Apple iOS 15.6.1
Apple has just released a wholly unexpected update to iOS 15, just a matter of days before iOS 16 goes live. It’s unprecedented in the scheme of late releases. Here’s what’s in it.
Make Forbes your destination for all-things iOS. Read full details of what’s in the release from me the moment it lands. Kate O’Flaherty looks at the security considerations of each new release. And then read Gordon Kelly’s analysis of whether you ought to install or wait.
Which iPhones can run iOS 15.6.1?
If you have a device that runs iOS 14, you’re sorted. Impressively, Apple has ensured that every iOS 14-capable iPhone runs iOS 15, too. That’s quite the achievement, stretching back across every device released in the last six years. In other words, every iPhone from the iPhone 6s onwards and includes all three generations of iPhone SE. This won’t apply with iOS 16, by the way, which is for iPhones from iPhone 8 onwards.

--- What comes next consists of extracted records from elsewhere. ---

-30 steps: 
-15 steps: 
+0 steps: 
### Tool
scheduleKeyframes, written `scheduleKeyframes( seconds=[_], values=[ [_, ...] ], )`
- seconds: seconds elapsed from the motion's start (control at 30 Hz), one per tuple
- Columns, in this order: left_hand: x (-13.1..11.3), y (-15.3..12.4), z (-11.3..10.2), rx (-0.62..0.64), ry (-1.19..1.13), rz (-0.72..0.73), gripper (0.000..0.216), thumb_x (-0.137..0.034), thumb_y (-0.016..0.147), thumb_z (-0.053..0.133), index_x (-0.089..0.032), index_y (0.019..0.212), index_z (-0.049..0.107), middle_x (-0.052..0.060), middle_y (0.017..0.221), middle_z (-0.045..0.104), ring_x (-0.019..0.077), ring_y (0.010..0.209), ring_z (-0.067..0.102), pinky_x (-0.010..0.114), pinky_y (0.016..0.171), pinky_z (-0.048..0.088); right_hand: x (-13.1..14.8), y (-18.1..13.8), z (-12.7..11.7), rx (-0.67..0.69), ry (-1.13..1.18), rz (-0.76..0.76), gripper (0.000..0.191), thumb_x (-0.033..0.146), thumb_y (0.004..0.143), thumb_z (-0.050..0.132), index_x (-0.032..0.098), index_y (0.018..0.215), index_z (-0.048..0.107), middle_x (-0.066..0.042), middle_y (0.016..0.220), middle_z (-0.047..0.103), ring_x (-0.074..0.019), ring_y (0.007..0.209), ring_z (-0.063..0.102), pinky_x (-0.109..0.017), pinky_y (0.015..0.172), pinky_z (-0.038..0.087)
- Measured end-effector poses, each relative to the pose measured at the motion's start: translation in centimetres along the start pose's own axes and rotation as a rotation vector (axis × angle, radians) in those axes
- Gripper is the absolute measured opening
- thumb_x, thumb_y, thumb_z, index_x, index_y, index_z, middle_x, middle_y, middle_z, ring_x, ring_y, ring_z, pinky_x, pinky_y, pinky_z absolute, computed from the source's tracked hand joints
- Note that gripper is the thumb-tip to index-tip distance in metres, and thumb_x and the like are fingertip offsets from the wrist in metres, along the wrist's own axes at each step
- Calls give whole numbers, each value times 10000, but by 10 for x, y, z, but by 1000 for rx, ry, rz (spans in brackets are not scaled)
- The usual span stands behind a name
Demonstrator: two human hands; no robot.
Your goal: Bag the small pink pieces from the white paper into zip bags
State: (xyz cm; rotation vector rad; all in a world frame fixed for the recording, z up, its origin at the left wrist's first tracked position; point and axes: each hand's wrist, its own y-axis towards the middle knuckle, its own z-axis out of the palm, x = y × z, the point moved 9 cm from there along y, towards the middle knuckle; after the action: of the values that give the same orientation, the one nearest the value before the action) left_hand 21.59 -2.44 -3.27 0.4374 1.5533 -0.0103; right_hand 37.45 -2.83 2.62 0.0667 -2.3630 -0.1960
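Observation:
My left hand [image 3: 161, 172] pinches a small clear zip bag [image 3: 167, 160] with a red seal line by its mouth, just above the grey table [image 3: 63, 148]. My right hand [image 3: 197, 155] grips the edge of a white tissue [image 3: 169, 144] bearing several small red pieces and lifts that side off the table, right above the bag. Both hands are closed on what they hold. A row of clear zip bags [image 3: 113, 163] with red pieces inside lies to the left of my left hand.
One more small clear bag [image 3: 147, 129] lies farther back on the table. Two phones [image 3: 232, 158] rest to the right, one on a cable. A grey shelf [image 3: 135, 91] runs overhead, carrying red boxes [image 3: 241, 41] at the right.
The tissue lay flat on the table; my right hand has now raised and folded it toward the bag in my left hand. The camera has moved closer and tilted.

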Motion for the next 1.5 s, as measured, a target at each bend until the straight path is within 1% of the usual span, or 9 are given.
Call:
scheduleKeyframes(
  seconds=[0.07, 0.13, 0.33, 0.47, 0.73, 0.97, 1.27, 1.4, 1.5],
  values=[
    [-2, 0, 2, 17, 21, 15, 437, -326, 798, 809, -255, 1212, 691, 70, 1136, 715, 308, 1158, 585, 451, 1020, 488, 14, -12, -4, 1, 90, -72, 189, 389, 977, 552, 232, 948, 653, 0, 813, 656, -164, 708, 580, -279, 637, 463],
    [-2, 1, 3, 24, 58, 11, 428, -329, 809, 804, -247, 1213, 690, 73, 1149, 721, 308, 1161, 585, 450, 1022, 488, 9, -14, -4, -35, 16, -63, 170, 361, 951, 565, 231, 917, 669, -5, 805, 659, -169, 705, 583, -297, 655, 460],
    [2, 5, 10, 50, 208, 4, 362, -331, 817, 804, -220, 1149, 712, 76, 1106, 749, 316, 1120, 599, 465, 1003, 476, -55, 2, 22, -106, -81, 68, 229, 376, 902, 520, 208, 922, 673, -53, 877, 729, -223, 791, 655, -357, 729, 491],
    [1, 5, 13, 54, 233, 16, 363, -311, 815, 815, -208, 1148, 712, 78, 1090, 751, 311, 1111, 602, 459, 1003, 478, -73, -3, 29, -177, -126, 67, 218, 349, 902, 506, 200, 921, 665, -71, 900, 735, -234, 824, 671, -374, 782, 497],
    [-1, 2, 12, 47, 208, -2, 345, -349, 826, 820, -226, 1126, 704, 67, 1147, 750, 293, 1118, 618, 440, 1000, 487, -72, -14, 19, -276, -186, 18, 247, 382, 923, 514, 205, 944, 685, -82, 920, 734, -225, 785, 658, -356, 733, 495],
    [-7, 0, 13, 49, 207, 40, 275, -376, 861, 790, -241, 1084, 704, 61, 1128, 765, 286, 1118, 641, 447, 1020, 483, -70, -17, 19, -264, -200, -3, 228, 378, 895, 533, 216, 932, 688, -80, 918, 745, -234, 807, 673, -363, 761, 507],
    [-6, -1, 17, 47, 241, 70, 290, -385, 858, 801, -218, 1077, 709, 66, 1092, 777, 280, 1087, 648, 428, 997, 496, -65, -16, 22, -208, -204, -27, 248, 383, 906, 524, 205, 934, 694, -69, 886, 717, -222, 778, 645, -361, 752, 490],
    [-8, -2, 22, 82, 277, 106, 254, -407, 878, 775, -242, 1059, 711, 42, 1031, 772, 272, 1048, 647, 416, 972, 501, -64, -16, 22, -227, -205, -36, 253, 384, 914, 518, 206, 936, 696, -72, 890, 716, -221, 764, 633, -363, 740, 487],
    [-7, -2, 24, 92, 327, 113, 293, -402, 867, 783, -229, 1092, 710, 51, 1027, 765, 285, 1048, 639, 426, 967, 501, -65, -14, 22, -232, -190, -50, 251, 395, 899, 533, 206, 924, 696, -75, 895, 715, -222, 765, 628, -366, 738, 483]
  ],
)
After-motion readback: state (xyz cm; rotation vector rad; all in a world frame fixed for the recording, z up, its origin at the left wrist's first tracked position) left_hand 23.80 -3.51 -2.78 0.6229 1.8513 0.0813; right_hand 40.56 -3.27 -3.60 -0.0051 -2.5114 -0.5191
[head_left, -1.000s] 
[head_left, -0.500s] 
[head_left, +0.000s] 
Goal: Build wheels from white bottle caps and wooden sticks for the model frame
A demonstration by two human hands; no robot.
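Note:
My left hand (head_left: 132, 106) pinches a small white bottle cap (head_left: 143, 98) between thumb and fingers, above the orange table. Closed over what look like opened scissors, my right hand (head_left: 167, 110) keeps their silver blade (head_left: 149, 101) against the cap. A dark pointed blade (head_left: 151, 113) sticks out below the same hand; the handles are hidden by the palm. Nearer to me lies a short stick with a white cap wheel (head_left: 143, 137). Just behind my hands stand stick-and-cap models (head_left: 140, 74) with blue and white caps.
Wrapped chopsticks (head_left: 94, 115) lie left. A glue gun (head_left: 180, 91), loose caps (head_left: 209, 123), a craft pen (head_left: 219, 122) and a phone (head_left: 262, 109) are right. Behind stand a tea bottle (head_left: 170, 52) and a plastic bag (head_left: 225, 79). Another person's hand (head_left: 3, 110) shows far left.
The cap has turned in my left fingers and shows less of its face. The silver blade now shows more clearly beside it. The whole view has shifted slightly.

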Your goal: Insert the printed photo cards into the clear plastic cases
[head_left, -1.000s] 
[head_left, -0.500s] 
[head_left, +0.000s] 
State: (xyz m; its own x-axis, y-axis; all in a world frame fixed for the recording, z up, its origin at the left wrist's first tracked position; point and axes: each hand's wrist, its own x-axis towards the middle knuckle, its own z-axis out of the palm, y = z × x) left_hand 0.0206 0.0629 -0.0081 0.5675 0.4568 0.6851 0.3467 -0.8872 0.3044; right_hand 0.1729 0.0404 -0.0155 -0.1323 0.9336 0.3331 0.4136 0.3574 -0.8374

For iPads, you’re good to go with iPadOS 15.6.1 if you have any iPad Pro, any iPad Air from iPad Air 2, iPad mini 4 or newer and iPad from the fifth generation onwards.
How to get it
Updating is easy-peasy: open the Settings app on the device and then choose General, then Software Update. Once you’ve clicked on Download and Install, it’ll do everything for you. Within a few minutes, it’ll be good to go—this is not a huge update.
What’s in the release
This is a surprise update, with most analysts believing that last month’s iOS 15.6 would be the last before the move to iOS 16 in September.
Which tells you that this update must be all about fixes and security changes, not new features. Indeed, in the last few minutes, Apple has refreshed its page of security updates details, indicating what iOS 15.6.1 is all about.
There are two items on the menu, called Kernel and WebKit respectively. The first is an application that may be able to “execute arbitrary code with kernel privileges. Apple is aware of a report that this issue may have been actively exploited.”
The second concerns: “Processing maliciously crafted web content may lead to arbitrary code execution.”
Both, Apple says, have been addressed.
Is this the last iOS 15 update? I would think so, but never say never.